27 juin 2009
Rencontre - Petit déjeuner avec Jean-Paul DUBOSQ
Ce matin avait lieu une rencontre petit-déjeuner avec Jean-Paul DUBOSQ, président de l'Association "Mémoire et Patrimoine, Le Havre 1939-1945", au foyer des aînés de la rue Saint-Just, à Bléville. Il était accompagné de Roger Soulieux, vice-président de l'association.
Ils ont présenté leur association, leur but, leurs travaux et réalisations ainsi que leurs projets.

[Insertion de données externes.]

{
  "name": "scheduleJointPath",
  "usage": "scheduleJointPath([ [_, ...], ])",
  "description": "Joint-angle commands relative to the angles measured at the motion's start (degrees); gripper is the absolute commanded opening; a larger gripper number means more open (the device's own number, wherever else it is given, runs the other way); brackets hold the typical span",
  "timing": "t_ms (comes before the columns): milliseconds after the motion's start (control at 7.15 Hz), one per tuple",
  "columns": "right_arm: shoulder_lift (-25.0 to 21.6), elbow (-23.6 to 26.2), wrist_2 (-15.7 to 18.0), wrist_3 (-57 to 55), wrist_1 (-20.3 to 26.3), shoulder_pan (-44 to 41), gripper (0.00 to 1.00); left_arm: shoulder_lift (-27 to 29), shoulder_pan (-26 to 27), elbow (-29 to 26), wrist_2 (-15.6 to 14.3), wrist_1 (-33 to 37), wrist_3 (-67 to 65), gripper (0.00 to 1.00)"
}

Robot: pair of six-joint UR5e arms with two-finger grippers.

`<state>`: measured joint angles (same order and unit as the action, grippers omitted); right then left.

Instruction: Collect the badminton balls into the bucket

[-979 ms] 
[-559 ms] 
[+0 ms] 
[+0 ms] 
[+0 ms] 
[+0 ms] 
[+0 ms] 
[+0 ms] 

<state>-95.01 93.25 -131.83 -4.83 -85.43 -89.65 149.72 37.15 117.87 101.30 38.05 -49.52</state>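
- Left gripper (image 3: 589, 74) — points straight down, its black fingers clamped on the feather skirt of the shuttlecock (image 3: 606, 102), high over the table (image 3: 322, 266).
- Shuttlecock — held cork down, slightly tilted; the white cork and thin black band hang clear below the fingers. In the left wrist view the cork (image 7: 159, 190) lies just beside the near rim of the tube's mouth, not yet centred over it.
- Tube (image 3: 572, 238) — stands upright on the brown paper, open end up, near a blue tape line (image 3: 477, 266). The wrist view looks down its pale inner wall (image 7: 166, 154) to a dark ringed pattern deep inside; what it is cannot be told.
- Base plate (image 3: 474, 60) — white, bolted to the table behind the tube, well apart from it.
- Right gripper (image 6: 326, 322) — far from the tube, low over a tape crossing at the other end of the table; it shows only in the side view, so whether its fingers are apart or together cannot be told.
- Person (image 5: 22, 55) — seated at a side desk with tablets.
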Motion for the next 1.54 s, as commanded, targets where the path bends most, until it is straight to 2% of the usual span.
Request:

Une cinquantaine de personnes ont pu échanger avec eux autour d'un petit-déjeuner. Cette rencontre était organisée par le Comité Saint-Fiacre - Le Havre Pays de Caux, présidé par Dominique Prévost.
Je pense que tous les participants ont été comblés.
Dan, Phyll, Geo et Jean-Michel et moi-même avons assisté à cette rencontre fort intéressante.
Au passage, Dan a pu évoquer la porte de la caserne Kléber, ce qui nous a permis de découvrir un autre blog havrais évoquant non pas la porte, mais la Cité Kléber ! Je vous invite à vous y rendre, car ce blog est passionnant... Vous y trouverez notamment beaucoup de photographies liées à cette cité. Sinon, les nouvelles à propos d'une possible destruction de la porte Kléber sont plutôt rassurantes, même si, comme le dit Dan, il faut rester vigilant...
Demain, promis, je reprends mes posts sur le Prieuré de Graville.
14 avril 2009
Rencontre - Petit déjeuner avec Jean-Paul DUBOSQ
Je relaie ici une information parue sur le blog de l'Association pour la promotion de Bléville - Dollemard.
Le samedi 27 juin, à 9 heures, M. Jean-Paul DUBOSQ, président de l'association "Mémoire et Patrimoine : Le Havre 1939/1945" viendra évoquer ses recherches et travaux concernant l'histoire du Havre, et en particulier pendant la seconde guerre mondiale, ainsi que ses projets. Tout cela se passera au foyer club des aînés, rue Saint-Just, à Bléville, autour d'un petit déjeuner...
Si vous êtes intéressés, vous pouvez vous inscrire directement sur le blog de l'association, en cliquant sur ce lien : Petit Déjeuner avec M. Dubosq, ou directement en téléphonant à Dominique Prévost, président de l'association au 06.21.28.56.14.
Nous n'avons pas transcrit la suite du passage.